Components
Twinkle provides a modular ecosystem of components that can be used independently or combined.
Dataset
Data loading and preprocessing with support for ModelScope and HuggingFace datasets.
from twinkle.dataset import Dataset, DatasetMeta
# Load from ModelScope
dataset = Dataset(dataset_meta=DatasetMeta(
'ms://swift/self-cognition',
data_slice=range(1000)
))
# Load from HuggingFace
dataset = Dataset(dataset_meta=DatasetMeta('hf://dataset-name'))

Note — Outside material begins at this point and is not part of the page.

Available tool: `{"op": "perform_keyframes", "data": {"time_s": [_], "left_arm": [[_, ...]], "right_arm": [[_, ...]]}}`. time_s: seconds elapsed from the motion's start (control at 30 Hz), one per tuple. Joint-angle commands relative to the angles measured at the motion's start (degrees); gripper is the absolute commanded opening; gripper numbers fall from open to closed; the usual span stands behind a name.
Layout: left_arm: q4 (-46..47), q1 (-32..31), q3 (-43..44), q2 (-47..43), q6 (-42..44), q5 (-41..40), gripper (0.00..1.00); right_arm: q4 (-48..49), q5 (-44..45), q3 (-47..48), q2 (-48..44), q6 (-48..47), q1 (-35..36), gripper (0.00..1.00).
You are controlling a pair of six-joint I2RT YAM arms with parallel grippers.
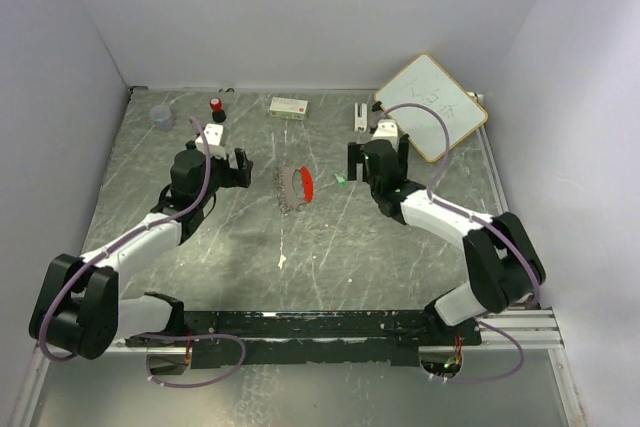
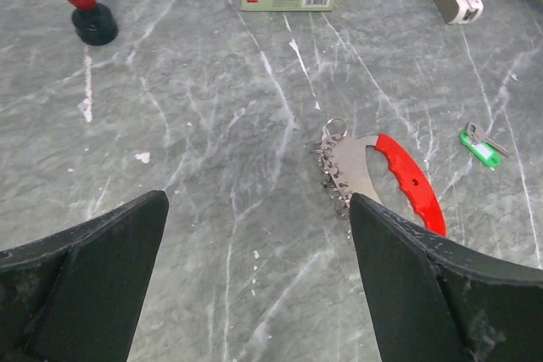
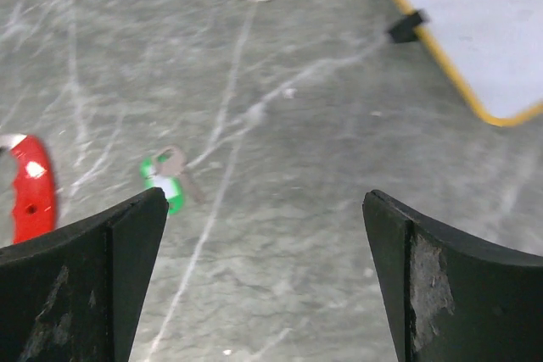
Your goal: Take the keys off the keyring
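Observation:
The keyring [image 1: 289,188] is a silver-grey ring with a chain-like bunch, lying mid-table. In the left wrist view the keyring [image 2: 335,167] touches the metal blade of the curved red key [image 2: 413,182]. The red key also shows in the top view [image 1: 308,184]. The small green key [image 1: 341,179] lies apart to its right, and shows in the left wrist view [image 2: 481,146] and the right wrist view [image 3: 163,180]. My left gripper [image 1: 241,165] [image 2: 259,201] is open and empty, left of the keyring. My right gripper [image 1: 357,160] [image 3: 265,197] is open and empty, right of the green key.
A red-capped bottle [image 1: 216,105], a grey cup [image 1: 162,117], a small box [image 1: 289,106] and a white device [image 1: 360,115] stand along the back. A whiteboard [image 1: 432,105] lies at the back right, with a black clip [image 3: 405,25] at its edge.

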Motion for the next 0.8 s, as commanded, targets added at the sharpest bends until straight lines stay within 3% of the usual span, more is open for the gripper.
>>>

# Set template for encoding
dataset.set_template('Template', model_id='ms://Qwen/Qwen3.5-4B')
# Apply preprocessing
dataset.map(SelfCognitionProcessor('Model Name', 'Author'))
# Encode
dataset.encode()
PackingDataset
For bin-packing data to maximize GPU utilization:
from twinkle.dataset import PackingDataset
dataset = PackingDataset(dataset_meta)
dataset.pack_dataset()
DataLoader
Distributed data loading with device mesh awareness:
from twinkle.dataloader import DataLoader
dataloader = DataLoader(
dataset=dataset,
batch_size=8,
min_batch_size=8,
device_mesh=device_mesh,
remote_group='model'
)
for batch in dataloader:
model.forward_backward(inputs=batch)
Model
Large model wrapper supporting multiple frameworks:
TransformersModel
from twinkle.model import TransformersModel
model = TransformersModel(
model_id='ms://Qwen/Qwen3.5-4B',
remote_group='default',
device_mesh=device_mesh
)
MegatronModel
from twinkle.model.megatron import MegatronModel
model = MegatronModel(
model_id='ms://Qwen/Qwen3.5-4B',
device_mesh=model_mesh,
remote_group='model',
mixed_precision='bf16'
)
Adding LoRA Adapters
from peft import LoraConfig
lora_config = LoraConfig(
r=8,
lora_alpha=32,
target_modules='all-linear'
)
model.add_adapter_to_model(
'default',
lora_config,
gradient_accumulation_steps=2
)
Setting Optimizer and Scheduler
model.set_optimizer(optimizer_cls='AdamW', lr=1e-4)
model.set_lr_scheduler(
scheduler_cls='CosineWarmupScheduler',
num_warmup_steps=5,
num_training_steps=100
)
Setting Loss Function
# For SFT
model.set_loss('CrossEntropyLoss')
# For GRPO
model.set_loss('GRPOLoss', epsilon=0.2, beta=0.0)
Sampler
Sampling component for inference and RL training:
from twinkle.sampler import vLLMSampler
from twinkle.data_format import SamplingParams
sampler = vLLMSampler(
model_id='ms://Qwen/Qwen3.5-4B',
engine_args={
'gpu_memory_utilization': 0.8,
'max_model_len': 4096,
'enable_lora': True,
},
device_mesh=sampler_mesh,
remote_group='sampler'
)
sampling_params = SamplingParams(
max_tokens=1024,
num_samples=4,
logprobs=1
)
responses = sampler.sample(prompts, sampling_params)
Template
Tokenization templates for different model architectures:
from twinkle.template import Template
dataset.set_template('Template', model_id='ms://Qwen/Qwen3.5-4B', max_length=2048)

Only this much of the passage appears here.